▶ [The task]:
Repeat the listing exactly. Pictures stay out of your copy.
··········
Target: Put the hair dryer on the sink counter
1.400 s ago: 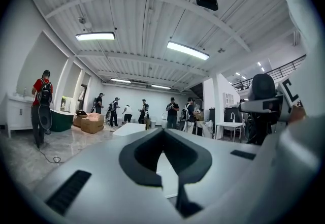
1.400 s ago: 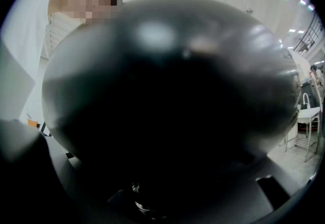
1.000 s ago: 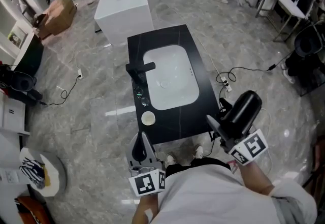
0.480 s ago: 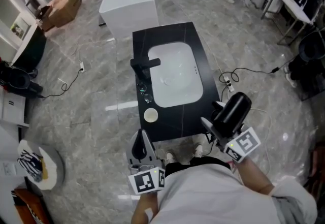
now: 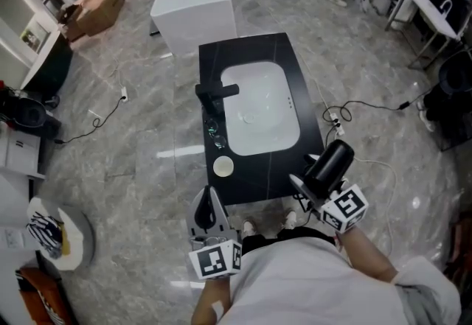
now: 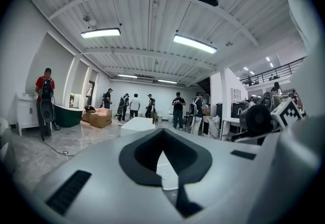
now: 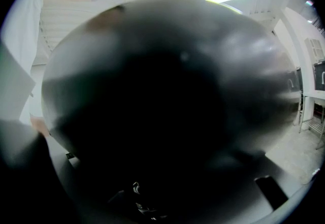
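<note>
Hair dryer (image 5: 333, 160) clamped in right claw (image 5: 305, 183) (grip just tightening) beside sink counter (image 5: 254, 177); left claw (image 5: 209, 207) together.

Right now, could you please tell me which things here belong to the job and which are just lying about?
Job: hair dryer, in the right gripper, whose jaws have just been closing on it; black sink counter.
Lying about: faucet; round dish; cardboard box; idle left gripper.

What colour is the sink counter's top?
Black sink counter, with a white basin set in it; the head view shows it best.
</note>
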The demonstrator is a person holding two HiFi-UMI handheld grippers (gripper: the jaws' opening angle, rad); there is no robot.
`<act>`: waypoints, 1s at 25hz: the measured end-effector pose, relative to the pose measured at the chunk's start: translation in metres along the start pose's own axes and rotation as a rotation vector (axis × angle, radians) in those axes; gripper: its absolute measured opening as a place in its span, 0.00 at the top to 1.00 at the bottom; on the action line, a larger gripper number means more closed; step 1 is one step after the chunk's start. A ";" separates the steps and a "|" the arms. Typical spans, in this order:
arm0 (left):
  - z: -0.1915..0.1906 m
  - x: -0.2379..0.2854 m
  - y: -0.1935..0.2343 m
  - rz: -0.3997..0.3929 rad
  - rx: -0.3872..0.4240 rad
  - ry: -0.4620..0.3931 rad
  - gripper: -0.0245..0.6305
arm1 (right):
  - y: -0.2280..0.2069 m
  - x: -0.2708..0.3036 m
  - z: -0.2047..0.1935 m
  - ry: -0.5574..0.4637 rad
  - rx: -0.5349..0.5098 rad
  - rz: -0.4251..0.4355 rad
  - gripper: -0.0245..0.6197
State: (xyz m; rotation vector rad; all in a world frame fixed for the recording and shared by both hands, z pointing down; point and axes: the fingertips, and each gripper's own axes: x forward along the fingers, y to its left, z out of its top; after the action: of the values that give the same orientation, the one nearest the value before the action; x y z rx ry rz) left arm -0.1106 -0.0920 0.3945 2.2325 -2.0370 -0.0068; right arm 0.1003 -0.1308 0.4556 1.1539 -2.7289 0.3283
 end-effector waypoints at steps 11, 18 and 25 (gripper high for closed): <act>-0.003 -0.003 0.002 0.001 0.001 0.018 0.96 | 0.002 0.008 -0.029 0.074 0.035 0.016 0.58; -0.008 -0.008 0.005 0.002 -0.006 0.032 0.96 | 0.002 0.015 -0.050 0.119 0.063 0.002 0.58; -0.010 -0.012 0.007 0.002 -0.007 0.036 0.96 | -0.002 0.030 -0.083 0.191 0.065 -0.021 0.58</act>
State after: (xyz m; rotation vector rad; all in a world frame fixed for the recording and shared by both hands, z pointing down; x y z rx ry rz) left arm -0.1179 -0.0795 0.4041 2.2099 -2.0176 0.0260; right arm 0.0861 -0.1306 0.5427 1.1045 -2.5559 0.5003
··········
▶ [Answer below]:
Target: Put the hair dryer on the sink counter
1.400 s ago: 
1.400 s ago: 
1.000 s ago: 
0.480 s ago: 
now: 
now: 
now: 
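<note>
Hair dryer (image 5: 333, 160) clamped in right claw (image 5: 305, 183) (grip just tightening) beside sink counter (image 5: 254, 177); left claw (image 5: 209, 207) together.

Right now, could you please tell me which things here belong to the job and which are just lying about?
Job: hair dryer, in the right gripper, whose jaws have just been closing on it; black sink counter.
Lying about: faucet; round dish; cardboard box; idle left gripper.

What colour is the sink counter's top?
Black sink counter, with a white basin set in it; the head view shows it best.
</note>
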The demonstrator is a person holding two HiFi-UMI handheld grippers (gripper: the jaws' opening angle, rad); there is no robot.
`<act>`: waypoints, 1s at 25hz: the measured end-effector pose, relative to the pose measured at the chunk's start: translation in metres along the start pose's own axes and rotation as a rotation vector (axis × angle, radians) in those axes; gripper: its absolute measured opening as a place in its span, 0.00 at the top to 1.00 at the bottom; on the action line, a larger gripper number means more closed; step 1 is one step after the chunk's start. A ";" separates the steps and a "|" the arms. Typical spans, in this order:
arm0 (left):
  - z: -0.1915..0.1906 m
  - x: -0.2379..0.2854 m
  - y: -0.1935..0.2343 m
  - rz: -0.3997..0.3929 rad
  - rx: -0.3872..0.4240 rad
  - ry: -0.4620..0.3931 rad
  - gripper: -0.0245..0.6305
arm1 (right):
  - y: -0.2280..0.2069 m
  - x: -0.2708..0.3036 m
  - z: -0.2047..0.1935 m
  - ry: -0.5574..0.4637 rad
  - rx: -0.5349..0.5098 rad
  - rz: -0.4251..0.4355 rad
  - gripper: -0.0245..0.6197
State: (xyz m; rotation vector rad; all in a world frame fixed for the recording and shared by both hands, z pointing down; point and axes: the fingertips, and each gripper's own axes: x forward along the fingers, y to its left, z out of its top; after the action: of the values that give the same orientation, the one nearest the value before the action; x y z rx ry rz) left arm -0.1106 -0.0920 0.3945 2.2325 -2.0370 -0.0068; right arm 0.1003 -0.1308 0.4556 1.1539 -2.7289 0.3283
 end-effector waypoints at steps 11, 18 and 25 (gripper high for closed): <act>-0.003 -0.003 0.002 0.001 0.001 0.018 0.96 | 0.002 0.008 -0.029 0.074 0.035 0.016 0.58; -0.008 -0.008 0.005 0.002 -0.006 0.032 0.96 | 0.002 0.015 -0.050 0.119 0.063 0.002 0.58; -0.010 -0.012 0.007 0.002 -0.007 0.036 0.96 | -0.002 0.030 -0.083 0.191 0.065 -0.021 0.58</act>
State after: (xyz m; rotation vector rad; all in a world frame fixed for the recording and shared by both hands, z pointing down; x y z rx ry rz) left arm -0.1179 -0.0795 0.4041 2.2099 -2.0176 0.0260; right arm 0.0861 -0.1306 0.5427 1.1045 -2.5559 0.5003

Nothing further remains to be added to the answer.